El corazón me dio un vuelco. Me gustaba su sonrisa y su desvergüenza. Se había aderezado como un pino de oro para que yo le viera.

—¿Qué me traes? —le pregunté, tomando asiento.

—Doña Clara me ha dicho que viniera a informaros. Lo sé todo sobre Diego Curvo.

—Ya será menos, bribón —afirmé, sonriendo—. Habla.

—Le he seguido seis días vestido de andrajos y fingiendo estar tullido y enfermo. He dormido en el portal que hay frente a su casa para que no se me escapara en sus salidas. He hablado con la gente y...

—Y no habrás levantado sospechas, espero —le atajé.

—Ninguna. Mi padre me ayudó. Y no hay quien gane a mi señor padre en estos asuntos.

Alcé las cejas, sorprendida y furiosa, presta a la disputa, mas el pícaro me contuvo con un gesto.

—Permitid que os lo presente. Está fuera, esperando.

Aquello era más de lo que podía soportar. Rodrigo, en cambio, permanecía tranquilo y sonriente y eso me retuvo. Alonso fue hacia la puerta y la abrió.

—Entrad, padre.

Un fraile vestido con el hábito de San Francisco y con la capilla calada hasta el pico para ocultar el rostro entró en mi cámara.

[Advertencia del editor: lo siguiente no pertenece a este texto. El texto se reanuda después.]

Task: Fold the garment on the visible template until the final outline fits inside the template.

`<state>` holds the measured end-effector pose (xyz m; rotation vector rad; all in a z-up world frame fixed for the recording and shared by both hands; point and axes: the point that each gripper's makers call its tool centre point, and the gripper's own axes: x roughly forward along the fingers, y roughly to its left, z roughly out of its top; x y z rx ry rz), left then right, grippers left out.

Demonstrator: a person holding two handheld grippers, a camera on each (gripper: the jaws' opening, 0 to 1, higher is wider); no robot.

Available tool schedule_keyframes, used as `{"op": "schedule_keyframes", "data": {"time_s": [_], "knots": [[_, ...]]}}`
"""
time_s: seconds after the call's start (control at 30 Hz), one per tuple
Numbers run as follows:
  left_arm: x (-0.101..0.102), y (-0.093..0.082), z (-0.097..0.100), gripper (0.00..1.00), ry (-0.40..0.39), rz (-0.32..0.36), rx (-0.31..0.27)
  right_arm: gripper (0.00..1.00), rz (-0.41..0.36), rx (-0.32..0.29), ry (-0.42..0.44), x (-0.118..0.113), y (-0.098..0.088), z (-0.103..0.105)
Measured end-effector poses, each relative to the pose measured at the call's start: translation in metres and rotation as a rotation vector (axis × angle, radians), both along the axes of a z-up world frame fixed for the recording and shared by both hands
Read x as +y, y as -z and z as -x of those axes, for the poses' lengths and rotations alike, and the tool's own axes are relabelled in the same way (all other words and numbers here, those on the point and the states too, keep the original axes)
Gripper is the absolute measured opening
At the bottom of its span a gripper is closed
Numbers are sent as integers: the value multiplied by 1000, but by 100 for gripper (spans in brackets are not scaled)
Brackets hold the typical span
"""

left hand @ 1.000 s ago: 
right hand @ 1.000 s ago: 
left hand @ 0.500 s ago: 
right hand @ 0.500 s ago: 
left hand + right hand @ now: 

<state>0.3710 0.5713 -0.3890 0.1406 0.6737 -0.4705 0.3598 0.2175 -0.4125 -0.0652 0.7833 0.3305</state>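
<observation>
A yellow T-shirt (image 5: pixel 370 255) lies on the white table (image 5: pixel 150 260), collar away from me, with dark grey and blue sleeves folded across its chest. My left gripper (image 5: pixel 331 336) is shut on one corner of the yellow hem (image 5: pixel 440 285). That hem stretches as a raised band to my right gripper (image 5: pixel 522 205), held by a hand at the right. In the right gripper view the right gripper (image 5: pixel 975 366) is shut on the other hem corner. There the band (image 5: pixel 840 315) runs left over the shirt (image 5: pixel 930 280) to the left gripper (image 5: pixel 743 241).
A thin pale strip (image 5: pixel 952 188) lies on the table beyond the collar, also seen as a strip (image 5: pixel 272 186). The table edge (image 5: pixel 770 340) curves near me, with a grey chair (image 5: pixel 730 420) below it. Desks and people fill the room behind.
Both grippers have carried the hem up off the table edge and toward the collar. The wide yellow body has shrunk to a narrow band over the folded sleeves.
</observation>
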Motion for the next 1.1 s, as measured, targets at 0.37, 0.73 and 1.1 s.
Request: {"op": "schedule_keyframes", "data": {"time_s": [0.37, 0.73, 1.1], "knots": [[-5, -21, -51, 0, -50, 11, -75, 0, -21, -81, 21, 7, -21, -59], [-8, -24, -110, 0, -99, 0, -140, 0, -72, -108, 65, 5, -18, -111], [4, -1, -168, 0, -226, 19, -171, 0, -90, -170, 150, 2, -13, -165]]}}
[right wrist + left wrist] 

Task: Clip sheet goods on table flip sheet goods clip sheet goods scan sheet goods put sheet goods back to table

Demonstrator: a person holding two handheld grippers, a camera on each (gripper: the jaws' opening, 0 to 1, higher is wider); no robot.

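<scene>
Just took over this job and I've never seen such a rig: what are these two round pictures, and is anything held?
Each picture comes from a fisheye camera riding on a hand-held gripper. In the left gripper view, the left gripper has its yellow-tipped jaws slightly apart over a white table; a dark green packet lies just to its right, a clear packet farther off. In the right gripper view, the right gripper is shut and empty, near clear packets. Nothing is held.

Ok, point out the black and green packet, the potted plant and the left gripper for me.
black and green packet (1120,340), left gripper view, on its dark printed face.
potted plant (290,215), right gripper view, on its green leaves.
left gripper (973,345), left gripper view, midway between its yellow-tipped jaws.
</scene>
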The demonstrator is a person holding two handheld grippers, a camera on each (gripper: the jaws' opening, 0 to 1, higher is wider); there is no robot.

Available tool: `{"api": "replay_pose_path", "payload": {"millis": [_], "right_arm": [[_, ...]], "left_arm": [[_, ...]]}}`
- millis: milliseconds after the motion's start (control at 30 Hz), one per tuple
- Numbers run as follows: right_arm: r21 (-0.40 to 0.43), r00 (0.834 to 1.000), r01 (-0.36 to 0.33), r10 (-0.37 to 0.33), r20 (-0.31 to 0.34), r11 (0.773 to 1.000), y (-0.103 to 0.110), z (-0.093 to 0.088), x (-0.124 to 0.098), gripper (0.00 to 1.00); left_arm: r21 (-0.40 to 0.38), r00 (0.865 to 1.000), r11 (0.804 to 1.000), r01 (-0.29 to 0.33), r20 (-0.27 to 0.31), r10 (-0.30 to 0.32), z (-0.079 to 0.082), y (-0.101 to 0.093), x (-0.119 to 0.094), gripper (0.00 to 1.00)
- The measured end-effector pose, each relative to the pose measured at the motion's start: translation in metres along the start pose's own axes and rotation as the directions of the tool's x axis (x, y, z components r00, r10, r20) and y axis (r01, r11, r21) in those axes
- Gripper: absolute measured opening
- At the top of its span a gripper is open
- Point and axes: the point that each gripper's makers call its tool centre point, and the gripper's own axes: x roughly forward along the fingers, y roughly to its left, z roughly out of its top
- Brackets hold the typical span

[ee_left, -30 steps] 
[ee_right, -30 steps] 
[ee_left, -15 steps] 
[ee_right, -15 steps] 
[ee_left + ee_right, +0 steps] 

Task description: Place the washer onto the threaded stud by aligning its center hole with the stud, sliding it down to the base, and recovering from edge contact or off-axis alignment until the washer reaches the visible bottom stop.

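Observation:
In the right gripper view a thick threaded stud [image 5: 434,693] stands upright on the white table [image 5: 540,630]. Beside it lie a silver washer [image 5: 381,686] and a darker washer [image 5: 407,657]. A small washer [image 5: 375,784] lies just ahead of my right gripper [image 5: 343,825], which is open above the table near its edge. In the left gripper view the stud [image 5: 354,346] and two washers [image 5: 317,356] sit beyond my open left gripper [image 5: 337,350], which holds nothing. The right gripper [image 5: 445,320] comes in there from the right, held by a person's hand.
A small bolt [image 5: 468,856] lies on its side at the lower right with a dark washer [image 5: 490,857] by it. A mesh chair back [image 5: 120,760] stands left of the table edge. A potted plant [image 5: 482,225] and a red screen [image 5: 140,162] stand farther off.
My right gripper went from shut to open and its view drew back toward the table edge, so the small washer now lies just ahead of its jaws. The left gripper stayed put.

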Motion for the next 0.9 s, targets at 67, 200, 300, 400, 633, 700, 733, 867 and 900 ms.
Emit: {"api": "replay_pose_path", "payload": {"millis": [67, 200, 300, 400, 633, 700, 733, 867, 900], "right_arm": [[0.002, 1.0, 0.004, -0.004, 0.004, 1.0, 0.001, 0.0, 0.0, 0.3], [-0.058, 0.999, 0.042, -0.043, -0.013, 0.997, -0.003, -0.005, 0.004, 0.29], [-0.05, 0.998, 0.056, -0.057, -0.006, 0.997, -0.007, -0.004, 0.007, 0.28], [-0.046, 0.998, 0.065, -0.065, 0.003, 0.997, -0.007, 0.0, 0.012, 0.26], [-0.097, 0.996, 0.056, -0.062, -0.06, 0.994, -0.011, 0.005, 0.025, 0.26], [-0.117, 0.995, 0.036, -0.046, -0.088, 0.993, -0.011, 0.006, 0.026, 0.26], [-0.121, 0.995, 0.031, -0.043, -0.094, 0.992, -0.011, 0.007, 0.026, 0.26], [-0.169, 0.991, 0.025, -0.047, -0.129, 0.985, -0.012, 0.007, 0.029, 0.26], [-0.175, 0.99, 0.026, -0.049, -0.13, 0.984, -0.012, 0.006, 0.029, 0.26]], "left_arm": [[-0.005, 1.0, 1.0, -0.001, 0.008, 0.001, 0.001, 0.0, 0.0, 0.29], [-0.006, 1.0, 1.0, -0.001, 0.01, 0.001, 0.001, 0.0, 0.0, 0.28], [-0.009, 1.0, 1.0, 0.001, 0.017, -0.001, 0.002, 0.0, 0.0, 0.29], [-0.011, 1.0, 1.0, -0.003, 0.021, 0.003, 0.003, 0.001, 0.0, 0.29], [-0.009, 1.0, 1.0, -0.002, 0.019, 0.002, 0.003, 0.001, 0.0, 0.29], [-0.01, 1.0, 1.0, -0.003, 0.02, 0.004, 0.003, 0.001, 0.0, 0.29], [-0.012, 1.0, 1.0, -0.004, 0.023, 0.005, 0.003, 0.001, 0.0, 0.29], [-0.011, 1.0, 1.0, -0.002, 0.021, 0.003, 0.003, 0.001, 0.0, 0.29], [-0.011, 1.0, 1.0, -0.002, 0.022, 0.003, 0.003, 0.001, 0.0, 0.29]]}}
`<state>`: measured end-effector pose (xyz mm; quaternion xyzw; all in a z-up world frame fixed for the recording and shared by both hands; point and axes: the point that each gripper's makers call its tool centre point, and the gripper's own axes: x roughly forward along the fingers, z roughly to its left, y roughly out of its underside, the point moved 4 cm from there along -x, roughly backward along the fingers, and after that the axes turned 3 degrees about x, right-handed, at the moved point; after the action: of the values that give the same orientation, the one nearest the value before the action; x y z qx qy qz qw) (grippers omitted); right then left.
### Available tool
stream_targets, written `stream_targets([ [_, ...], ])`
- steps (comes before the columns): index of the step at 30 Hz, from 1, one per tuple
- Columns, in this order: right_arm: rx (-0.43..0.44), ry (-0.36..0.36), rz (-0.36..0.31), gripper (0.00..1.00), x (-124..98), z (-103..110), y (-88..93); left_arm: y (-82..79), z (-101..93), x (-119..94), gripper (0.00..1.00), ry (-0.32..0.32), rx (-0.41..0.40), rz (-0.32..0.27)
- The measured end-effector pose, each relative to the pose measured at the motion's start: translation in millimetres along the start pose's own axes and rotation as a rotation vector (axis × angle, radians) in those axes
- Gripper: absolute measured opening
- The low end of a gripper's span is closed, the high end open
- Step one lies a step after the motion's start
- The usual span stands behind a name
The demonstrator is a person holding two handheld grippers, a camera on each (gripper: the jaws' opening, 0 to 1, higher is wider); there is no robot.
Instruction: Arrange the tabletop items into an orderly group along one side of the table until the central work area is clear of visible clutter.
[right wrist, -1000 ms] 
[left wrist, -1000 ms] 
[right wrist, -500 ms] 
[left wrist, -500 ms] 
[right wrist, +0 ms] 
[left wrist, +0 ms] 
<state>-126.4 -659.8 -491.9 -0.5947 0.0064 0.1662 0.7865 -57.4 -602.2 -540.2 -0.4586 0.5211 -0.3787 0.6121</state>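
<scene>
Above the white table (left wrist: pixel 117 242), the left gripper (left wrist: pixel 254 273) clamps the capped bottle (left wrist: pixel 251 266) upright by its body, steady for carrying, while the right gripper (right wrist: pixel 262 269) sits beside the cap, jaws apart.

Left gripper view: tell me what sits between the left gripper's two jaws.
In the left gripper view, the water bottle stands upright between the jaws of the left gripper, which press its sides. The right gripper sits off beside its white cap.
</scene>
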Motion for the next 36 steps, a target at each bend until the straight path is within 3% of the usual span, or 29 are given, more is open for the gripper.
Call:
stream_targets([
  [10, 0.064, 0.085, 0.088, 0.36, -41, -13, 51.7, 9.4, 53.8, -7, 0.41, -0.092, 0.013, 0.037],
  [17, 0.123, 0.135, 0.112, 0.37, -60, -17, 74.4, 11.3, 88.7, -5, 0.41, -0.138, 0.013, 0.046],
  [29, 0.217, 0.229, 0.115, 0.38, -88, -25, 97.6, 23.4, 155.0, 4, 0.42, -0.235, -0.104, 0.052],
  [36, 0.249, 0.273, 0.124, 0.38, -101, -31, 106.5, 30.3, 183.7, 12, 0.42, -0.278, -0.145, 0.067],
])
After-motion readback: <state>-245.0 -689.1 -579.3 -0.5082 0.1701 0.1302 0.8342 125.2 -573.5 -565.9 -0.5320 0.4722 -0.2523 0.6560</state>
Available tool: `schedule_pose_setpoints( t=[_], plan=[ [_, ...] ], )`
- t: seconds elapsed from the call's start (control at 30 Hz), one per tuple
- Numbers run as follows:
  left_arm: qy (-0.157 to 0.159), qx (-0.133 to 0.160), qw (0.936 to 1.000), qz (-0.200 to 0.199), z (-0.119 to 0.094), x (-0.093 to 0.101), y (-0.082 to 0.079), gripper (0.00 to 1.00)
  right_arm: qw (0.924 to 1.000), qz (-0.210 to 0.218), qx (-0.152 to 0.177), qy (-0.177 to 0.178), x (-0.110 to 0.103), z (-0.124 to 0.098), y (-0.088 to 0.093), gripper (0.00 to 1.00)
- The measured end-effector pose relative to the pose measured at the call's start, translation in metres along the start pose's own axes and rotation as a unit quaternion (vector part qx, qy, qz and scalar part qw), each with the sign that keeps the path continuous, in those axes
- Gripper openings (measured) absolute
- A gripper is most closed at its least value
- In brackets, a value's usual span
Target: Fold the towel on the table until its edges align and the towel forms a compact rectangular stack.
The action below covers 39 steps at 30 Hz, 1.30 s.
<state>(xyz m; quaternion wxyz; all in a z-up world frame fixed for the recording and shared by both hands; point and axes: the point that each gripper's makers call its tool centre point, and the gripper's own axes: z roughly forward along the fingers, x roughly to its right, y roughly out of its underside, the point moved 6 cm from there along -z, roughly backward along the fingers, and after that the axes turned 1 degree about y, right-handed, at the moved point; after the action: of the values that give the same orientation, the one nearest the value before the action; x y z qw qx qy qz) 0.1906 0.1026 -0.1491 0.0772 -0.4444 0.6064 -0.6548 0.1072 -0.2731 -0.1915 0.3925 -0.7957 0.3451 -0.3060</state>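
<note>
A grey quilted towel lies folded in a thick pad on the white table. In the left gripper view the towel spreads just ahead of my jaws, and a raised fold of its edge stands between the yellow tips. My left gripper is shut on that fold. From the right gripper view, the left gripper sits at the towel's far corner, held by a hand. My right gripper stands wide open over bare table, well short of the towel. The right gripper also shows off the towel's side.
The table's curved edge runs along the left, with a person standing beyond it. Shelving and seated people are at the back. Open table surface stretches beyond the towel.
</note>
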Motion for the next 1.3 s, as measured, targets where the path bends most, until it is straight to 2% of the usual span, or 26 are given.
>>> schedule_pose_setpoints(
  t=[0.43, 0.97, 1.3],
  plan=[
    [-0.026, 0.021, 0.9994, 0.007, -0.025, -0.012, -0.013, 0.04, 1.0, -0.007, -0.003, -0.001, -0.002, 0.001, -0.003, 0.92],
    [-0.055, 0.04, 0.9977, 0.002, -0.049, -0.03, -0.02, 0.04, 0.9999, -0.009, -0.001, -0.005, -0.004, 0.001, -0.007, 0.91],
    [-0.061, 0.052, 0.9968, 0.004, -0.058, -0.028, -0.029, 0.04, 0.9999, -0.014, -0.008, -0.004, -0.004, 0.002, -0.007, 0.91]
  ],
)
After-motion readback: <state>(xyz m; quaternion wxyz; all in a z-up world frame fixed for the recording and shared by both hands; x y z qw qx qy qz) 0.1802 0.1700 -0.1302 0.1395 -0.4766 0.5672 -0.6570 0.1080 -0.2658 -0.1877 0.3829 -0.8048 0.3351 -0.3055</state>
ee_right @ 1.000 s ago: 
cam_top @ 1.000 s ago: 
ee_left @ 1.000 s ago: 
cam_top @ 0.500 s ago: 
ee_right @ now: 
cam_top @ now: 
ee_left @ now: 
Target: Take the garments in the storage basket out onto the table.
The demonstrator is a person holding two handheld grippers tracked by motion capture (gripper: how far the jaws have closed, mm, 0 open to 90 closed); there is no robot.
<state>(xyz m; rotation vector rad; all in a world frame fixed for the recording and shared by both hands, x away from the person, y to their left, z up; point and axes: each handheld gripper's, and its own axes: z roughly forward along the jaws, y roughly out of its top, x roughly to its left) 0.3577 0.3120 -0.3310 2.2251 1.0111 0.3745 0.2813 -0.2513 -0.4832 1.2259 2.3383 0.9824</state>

—¡Descubríos! —le ordenó Rodrigo.

El fraile se retiró la capilla y se dejó ver. Era un hombre mayor, de unos cuarenta años, bastante calvo aunque con barba rubia y pobladas cejas. No podía ser un fraile verdadero pues era el padre de Alonsillo y sus ojos claros, azulados, lo demostraban, de donde se venía a sacar que era tan dado a las fullerías y picarescas como el hijo y, como el hijo, igual de gallardo. Deploré que se acopiara tanta galanura en una familia de bellacos y embelecadores como aquélla.